Here we have modelled these uncertainties with a discounting method that exhibits the characteristic features of empirically validated delay, probability and social discounting methods1,5. Using the proposed framework, existing theories of strategic decision-making can be recovered in deterministic limits and new insights are obtained into the interaction between uncertainty, discounting and the possibilities for strategic influence. Namely, in social dilemmas, uncertainty leads to generosity gaps that require generous strategic influence to be adjusted to the longer term. These potentially long periods of time in which no generous payoff relation can be enforced may also contribute to the empirically observed inconsistencies in strategic influence and cooperation levels over time25,26. On the other hand, our results indicate that the slower discounting becomes, the more certain an extortioner needs to be about an increasingly distant future: sufficient patience thus requires sufficient certainty. These findings illustrate the difficulties one can expect when attempting to exert strategic influence in the real world and provide new insights for decision-making experiments in more controlled environments. From a more technical point of view, our extension to time-varying strategies that is found in the Supplementary Information section 2, provides a novel perspective for the study of reciprocity in changing environments43.

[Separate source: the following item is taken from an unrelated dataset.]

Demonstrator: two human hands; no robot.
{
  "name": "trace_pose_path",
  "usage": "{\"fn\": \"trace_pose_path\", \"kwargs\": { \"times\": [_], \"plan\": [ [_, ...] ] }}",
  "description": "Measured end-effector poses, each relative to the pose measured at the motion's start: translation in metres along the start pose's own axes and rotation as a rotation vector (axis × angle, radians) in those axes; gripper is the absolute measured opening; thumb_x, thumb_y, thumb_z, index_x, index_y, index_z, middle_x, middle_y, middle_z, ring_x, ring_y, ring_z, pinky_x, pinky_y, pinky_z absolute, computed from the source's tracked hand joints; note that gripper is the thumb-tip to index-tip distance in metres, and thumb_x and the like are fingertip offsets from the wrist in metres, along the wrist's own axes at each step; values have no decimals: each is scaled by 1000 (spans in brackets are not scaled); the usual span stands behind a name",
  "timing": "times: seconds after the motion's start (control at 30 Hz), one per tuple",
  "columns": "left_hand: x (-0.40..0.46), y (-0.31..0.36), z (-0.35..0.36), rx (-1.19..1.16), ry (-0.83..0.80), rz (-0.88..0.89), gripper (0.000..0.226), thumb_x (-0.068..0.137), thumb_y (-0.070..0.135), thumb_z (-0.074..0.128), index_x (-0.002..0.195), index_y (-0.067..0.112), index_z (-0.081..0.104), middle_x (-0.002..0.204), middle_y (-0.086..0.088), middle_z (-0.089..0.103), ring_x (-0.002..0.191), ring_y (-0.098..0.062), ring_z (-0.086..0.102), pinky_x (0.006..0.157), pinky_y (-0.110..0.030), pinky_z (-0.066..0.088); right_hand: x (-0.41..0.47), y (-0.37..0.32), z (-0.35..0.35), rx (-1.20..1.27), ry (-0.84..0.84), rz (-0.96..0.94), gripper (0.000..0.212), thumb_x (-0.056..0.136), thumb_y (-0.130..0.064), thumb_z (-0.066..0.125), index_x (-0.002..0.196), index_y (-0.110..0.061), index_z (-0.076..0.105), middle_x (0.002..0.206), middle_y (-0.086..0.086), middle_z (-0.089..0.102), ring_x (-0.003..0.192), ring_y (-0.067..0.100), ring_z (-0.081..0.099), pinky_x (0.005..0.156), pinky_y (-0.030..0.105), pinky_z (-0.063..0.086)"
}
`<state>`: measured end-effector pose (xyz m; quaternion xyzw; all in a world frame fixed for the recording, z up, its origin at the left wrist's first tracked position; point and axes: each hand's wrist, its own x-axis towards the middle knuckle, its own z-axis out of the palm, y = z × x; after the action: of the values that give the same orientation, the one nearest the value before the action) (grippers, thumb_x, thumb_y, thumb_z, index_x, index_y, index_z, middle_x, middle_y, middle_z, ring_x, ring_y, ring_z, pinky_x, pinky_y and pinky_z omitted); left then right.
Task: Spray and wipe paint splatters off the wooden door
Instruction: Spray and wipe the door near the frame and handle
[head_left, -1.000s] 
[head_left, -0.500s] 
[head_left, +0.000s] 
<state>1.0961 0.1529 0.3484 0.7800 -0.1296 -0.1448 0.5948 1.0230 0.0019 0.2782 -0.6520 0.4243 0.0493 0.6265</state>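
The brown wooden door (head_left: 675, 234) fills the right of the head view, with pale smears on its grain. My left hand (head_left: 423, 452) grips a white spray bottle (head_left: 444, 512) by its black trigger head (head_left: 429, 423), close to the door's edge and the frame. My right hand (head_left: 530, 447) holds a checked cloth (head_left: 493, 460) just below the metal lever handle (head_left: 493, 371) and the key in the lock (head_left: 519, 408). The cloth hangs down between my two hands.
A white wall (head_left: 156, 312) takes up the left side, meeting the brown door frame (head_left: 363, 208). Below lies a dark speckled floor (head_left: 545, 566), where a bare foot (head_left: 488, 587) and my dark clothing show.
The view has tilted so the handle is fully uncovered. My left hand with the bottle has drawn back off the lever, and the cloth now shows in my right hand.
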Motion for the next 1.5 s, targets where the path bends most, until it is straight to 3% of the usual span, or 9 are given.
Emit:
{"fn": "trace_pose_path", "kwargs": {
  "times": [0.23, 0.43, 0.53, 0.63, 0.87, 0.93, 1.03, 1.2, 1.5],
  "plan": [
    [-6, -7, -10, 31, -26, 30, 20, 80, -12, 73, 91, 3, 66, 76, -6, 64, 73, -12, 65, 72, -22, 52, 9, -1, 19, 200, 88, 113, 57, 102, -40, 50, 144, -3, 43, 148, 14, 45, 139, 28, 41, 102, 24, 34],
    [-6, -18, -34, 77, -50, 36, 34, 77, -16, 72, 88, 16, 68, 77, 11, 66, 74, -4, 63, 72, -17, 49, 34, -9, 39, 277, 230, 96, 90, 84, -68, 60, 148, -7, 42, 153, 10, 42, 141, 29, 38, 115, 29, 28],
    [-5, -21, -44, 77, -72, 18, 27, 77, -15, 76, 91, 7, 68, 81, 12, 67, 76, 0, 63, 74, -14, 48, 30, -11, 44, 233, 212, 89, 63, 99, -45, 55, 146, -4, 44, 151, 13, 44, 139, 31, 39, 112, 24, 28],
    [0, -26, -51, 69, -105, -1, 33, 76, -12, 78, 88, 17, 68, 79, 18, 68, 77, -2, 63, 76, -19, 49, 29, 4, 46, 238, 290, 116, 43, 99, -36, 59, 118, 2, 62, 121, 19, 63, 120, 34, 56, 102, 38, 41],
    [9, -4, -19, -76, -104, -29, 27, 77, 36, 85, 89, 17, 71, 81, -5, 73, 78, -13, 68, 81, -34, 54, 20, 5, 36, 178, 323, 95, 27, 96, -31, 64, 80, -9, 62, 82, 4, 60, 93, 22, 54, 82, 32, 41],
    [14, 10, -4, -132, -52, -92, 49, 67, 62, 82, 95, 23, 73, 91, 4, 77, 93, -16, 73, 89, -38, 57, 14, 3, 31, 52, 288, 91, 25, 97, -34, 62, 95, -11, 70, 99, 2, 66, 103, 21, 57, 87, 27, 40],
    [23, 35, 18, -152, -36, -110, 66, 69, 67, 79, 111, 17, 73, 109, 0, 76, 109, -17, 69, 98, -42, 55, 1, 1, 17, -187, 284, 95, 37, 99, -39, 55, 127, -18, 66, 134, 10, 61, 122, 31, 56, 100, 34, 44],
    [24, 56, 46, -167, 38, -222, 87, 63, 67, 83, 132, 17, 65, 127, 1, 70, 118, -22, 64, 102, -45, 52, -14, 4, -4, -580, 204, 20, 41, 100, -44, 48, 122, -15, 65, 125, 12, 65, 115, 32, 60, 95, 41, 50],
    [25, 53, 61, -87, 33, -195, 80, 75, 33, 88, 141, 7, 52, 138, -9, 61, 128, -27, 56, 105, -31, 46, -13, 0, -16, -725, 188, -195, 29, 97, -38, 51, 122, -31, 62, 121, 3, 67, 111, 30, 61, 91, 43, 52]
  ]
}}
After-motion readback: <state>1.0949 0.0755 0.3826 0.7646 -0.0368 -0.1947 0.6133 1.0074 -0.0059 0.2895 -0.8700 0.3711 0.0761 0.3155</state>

In this paper, we interpreted the beta distribution as a common uncertain belief in the discount factor or continuation probability which is a rather restricting assumption. However, we believe arguments can be made for interpreting the beta distribution as an approximation of the distribution of discount factors in a large group of individuals21,44. In this case, (1) can be seen as a weighted average discounting function used in collaborative decisions45,46. In this context, our framework can be used to theoretically study the strategic behaviour of groups making collective decisions and how the group composition can affect their cooperative behaviour.

Regardless of the interpretation, our work shows that strategic efforts to solve social dilemmas must be adjusted to the uncertainty in the valuation of the future, because only then can strategic influence help to solve today’s societal concerns.